If the employer cannot immediately tell who is wrong and who is not, then they should tread carefully when deciding on how to help you return to work, so that they are not seen to punish the other person in the process, or vice versa. So maybe they can try and change things around a bit to ensure you do not have any direct contact but without actually treating either of you detrimentally in the process.
In the disciplinary you will be able to provide whatever defences you believe are relevant to counter the allegations, including calling witnesses. You can appeal the outcome as well and a new independent manager will consider that. But as far as a decision by the employer is concerned to be able to justify that as being fair they would need to ensure they follow a fair procedure.
In order to justify that disciplinary action on grounds of misconduct was fair, the law requires that the employer:
· Conducts a reasonable investigation;
· Follows a fair disciplinary procedure; and
· Shows they had reasonable grounds to believe the employee was guilty.
In summary, an employer is not expected to prove that the alleged misconduct had definitely occurred. Disciplinary action will be fair if the employer can show that it had conducted a reasonable investigation, followed a fair procedure and held a genuine belief that the employee was guilty. Finally, it must show that the penalty was a reasonable action to take in the circumstances and one that a reasonable employer would have taken.

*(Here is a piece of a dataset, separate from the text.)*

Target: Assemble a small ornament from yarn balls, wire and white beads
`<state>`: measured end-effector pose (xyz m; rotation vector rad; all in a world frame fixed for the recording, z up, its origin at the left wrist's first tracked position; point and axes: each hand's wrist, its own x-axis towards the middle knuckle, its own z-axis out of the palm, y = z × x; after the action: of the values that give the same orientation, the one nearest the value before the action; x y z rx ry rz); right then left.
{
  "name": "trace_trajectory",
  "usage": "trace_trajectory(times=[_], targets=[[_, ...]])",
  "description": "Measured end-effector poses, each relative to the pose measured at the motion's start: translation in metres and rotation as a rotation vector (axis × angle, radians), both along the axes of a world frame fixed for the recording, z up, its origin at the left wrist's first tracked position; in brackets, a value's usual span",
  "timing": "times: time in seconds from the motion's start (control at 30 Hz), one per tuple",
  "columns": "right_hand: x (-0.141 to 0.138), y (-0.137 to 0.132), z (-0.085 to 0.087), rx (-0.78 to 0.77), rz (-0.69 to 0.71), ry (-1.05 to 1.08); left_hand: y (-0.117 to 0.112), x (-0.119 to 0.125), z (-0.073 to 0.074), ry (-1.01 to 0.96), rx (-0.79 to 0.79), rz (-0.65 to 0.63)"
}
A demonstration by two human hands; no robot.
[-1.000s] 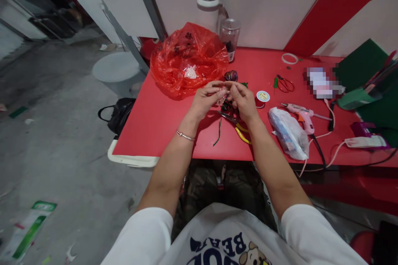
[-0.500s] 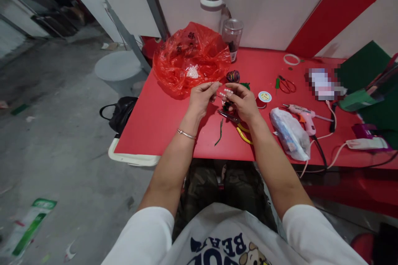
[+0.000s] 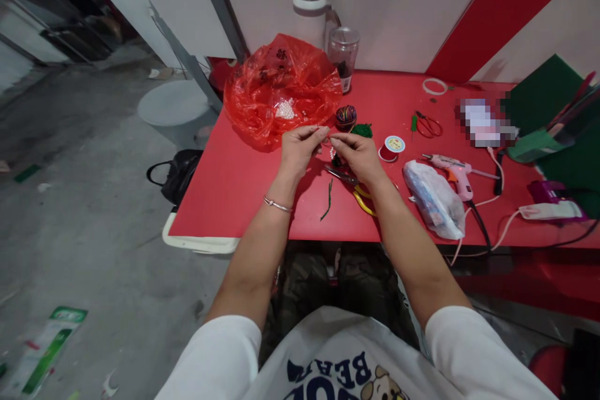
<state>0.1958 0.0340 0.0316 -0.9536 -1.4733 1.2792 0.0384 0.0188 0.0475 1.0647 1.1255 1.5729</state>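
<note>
Above the red table, my left hand (image 3: 300, 147) and my right hand (image 3: 359, 153) pinch with their fingertips close together. Between them runs a thin thread, hard to make out against the red. A short string of white pearl beads (image 3: 333, 154) shows below my right fingers, partly hidden by them. Under that hand lie pliers with yellow handles (image 3: 363, 202), their jaws pointing left. Just behind my right hand sit a green yarn bundle (image 3: 362, 130) and a multicoloured yarn ball (image 3: 345, 117). A spool of red thread (image 3: 391, 148) stands to its right.
A red plastic bag (image 3: 281, 75) holding white beads (image 3: 285, 109) sits back left. On the right are red-handled scissors (image 3: 428, 125), a pink glue gun (image 3: 457, 174), a plastic-wrapped bundle (image 3: 435, 200) and cables. A clear cup (image 3: 344, 56) stands by the wall. A green cord piece (image 3: 327, 200) lies in front.
My right fingers have closed nearer to my left fingertips, and the pearl beads now sit lower, beneath the right hand. The whole view has shifted slightly.
</note>
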Motion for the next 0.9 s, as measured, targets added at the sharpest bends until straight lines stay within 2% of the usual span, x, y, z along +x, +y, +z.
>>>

As mentioned, if there are any doubts about any of the above and there is belief or evidence that the employer has not satisfied these requirements, an appeal can be submitted to the employer immediately after the disciplinary outcome. If the disciplinary results in dismissal then a claim for unfair dismissal can be made in the employment tribunal. There are two requirements to claim: the employee must have at least 2 years' continuous service with the employer and the claim must be made within 3 months of the date of dismissal.